= Record extracts =
○ ○ ○ ○ ○

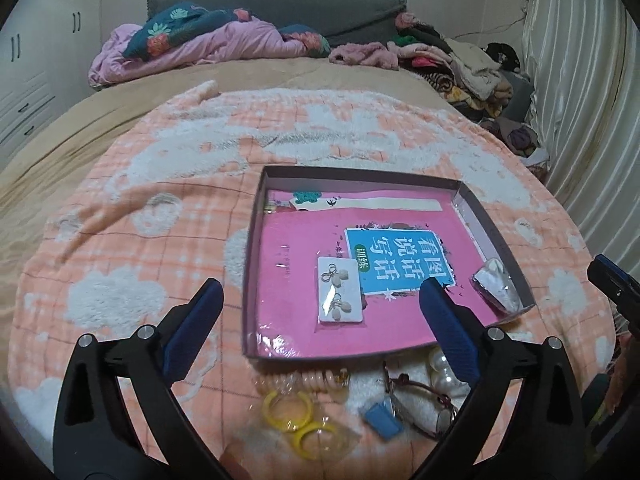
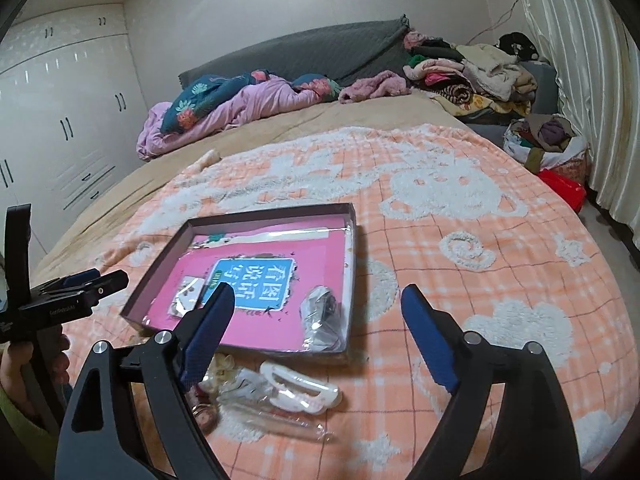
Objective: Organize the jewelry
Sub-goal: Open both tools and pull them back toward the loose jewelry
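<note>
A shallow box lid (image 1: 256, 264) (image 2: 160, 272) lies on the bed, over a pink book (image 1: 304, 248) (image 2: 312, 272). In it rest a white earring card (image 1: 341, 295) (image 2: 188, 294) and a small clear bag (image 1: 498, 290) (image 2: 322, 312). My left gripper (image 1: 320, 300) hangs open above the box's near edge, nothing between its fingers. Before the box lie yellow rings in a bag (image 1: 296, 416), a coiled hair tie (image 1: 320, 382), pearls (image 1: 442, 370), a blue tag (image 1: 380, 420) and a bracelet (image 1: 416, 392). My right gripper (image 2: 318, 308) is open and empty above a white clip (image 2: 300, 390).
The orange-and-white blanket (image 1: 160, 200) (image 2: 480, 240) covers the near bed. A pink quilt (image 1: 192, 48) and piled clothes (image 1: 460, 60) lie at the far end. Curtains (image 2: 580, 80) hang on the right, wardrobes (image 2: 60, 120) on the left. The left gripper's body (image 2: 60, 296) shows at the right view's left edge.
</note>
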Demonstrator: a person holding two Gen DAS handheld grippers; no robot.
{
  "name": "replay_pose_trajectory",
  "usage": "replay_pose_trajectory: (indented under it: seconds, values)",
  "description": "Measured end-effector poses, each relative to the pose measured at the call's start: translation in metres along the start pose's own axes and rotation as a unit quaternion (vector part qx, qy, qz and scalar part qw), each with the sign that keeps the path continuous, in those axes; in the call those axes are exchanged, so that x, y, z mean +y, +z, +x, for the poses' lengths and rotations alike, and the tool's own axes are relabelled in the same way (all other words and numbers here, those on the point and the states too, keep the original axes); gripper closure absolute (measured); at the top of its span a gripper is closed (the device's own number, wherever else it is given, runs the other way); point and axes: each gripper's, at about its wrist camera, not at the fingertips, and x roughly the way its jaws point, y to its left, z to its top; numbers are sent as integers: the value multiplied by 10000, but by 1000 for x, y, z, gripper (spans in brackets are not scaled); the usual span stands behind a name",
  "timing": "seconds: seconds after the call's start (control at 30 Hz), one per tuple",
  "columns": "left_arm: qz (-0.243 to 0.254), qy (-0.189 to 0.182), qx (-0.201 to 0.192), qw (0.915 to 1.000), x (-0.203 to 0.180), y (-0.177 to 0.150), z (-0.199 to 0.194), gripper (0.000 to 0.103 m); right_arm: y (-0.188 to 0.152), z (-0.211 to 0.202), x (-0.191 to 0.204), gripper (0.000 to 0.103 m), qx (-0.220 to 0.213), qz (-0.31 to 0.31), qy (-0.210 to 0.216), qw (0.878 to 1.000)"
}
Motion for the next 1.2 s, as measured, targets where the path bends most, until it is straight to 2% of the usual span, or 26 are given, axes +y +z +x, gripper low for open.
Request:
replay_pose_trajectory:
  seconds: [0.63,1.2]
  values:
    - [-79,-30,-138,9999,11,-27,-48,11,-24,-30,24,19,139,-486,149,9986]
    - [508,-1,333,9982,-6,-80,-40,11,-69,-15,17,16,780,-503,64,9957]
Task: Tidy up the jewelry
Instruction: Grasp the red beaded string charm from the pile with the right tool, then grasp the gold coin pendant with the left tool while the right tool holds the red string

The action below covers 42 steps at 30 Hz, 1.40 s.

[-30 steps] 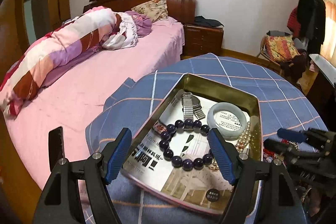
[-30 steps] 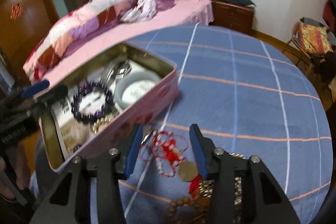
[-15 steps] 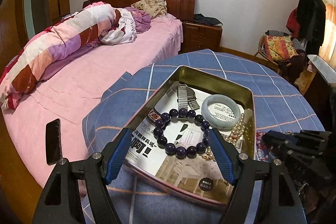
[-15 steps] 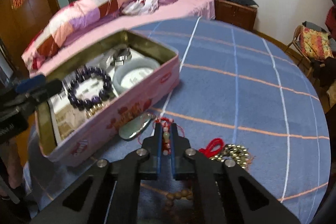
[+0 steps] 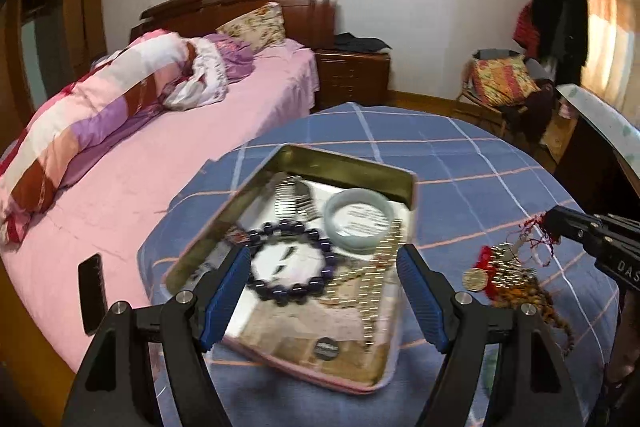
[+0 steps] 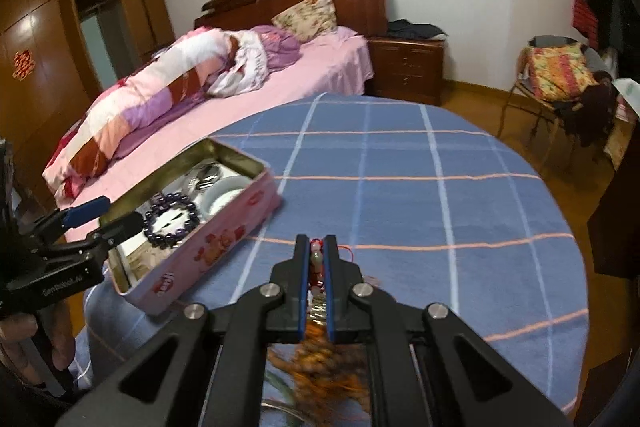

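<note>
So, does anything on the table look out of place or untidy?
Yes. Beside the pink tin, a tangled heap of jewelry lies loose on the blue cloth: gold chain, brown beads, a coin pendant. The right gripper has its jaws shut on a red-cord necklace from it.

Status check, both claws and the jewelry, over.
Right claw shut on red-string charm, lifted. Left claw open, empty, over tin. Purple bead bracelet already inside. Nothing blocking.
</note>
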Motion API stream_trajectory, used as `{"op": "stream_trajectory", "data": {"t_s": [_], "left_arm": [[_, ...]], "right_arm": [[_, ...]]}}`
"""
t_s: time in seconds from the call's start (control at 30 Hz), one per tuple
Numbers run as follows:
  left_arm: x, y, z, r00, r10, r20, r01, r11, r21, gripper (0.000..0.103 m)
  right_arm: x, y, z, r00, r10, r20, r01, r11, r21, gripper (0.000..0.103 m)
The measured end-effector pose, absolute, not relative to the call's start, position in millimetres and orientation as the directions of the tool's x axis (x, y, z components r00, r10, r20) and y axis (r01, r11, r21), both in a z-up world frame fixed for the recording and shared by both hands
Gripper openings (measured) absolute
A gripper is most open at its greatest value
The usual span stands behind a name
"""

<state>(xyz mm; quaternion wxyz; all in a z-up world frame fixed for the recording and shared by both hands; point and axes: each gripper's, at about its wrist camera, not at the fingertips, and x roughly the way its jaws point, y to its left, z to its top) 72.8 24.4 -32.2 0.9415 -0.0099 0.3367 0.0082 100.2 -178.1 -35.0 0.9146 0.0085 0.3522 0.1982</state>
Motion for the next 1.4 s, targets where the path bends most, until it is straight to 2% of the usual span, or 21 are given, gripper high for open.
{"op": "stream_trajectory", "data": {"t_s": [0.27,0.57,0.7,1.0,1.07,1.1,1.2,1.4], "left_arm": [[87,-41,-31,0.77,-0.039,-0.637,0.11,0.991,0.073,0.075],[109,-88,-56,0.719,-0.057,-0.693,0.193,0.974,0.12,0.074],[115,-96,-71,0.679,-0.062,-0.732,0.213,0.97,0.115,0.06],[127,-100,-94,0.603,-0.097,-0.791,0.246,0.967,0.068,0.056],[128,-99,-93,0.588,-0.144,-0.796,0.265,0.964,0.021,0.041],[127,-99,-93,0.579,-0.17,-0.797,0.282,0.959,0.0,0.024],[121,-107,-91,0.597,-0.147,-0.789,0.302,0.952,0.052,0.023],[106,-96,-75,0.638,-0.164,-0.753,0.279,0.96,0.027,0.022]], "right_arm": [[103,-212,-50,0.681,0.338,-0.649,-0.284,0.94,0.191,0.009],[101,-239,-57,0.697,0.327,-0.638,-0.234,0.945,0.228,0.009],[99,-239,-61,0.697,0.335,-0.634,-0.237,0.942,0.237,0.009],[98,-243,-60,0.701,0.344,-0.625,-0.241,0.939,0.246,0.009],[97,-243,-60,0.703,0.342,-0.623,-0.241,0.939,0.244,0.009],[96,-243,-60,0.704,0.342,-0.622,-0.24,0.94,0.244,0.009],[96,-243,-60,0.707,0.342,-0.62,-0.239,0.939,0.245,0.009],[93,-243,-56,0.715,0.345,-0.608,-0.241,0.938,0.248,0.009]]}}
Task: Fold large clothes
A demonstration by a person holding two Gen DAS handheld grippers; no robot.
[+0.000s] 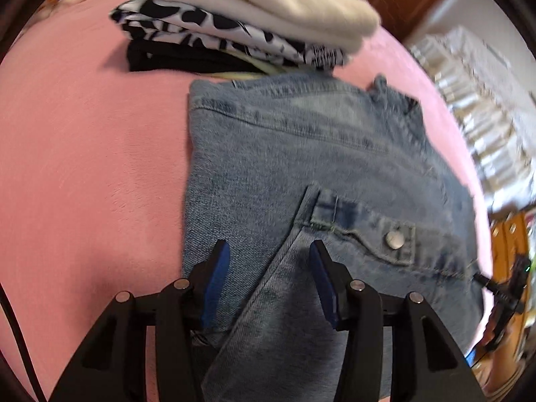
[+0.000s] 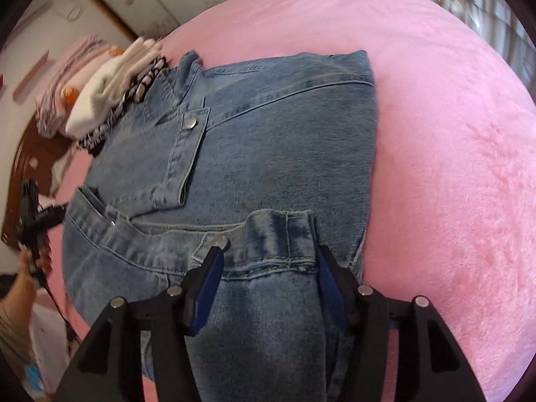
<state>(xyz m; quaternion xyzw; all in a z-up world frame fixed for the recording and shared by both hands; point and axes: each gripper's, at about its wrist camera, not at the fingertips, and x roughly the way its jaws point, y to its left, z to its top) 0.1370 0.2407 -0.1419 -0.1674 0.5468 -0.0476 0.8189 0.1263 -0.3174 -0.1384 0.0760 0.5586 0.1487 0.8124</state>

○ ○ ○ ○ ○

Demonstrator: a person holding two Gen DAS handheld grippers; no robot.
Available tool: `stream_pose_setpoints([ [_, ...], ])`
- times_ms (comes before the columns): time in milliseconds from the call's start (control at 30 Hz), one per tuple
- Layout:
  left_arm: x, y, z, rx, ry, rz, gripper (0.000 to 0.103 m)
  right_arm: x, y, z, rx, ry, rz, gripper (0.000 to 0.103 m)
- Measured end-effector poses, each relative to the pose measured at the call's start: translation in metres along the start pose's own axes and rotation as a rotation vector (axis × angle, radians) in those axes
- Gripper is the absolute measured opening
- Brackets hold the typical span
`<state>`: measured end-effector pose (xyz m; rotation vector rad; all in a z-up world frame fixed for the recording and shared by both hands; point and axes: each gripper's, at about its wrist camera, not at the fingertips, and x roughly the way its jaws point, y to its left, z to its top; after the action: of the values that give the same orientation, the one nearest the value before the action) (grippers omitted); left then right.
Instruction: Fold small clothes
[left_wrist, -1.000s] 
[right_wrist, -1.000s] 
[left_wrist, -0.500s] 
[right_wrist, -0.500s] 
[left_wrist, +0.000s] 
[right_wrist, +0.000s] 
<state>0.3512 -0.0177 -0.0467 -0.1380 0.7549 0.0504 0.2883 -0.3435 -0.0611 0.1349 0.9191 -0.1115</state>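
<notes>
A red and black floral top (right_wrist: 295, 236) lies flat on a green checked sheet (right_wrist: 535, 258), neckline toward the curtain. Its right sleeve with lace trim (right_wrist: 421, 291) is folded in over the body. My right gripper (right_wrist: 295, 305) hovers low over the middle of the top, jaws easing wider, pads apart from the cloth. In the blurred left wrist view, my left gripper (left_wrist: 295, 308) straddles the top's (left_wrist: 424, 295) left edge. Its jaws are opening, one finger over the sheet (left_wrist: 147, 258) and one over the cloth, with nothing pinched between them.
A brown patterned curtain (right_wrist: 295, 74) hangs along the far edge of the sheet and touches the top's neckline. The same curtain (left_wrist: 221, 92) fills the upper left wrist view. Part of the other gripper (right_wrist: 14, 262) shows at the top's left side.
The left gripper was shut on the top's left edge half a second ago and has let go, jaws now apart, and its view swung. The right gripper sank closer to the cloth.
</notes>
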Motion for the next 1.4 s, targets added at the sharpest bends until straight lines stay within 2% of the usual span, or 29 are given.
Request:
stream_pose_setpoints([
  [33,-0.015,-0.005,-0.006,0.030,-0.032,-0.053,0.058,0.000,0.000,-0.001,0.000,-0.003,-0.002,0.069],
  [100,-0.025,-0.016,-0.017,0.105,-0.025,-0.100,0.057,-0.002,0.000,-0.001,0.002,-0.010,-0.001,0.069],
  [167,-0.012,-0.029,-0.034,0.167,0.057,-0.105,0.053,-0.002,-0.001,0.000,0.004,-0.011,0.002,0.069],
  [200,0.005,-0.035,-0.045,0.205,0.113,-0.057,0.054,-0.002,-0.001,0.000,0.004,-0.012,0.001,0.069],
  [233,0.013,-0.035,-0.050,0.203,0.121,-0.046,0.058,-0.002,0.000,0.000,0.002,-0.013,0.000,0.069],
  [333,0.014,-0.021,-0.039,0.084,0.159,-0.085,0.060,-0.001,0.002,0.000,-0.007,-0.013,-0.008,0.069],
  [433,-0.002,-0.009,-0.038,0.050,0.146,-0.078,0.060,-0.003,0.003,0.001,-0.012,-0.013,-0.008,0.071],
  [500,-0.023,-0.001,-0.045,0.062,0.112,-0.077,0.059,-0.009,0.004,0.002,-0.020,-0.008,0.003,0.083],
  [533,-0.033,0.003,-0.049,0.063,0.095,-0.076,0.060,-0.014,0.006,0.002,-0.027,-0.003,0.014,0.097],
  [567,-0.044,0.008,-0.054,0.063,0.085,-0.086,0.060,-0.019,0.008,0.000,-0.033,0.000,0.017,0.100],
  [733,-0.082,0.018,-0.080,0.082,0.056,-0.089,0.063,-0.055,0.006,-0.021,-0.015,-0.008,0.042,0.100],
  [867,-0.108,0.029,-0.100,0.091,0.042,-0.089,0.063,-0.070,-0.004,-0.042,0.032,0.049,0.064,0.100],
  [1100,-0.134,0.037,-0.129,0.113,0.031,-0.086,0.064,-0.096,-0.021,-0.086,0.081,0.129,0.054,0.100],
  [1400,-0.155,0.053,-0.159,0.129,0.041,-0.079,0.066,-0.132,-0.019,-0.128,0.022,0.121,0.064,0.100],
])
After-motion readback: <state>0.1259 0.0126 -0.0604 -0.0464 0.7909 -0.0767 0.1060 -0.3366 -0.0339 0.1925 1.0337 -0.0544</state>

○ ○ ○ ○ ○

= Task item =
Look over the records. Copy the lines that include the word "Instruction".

= Solution below =
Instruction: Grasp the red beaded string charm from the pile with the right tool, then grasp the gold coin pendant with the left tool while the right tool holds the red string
Instruction: Fold small clothes

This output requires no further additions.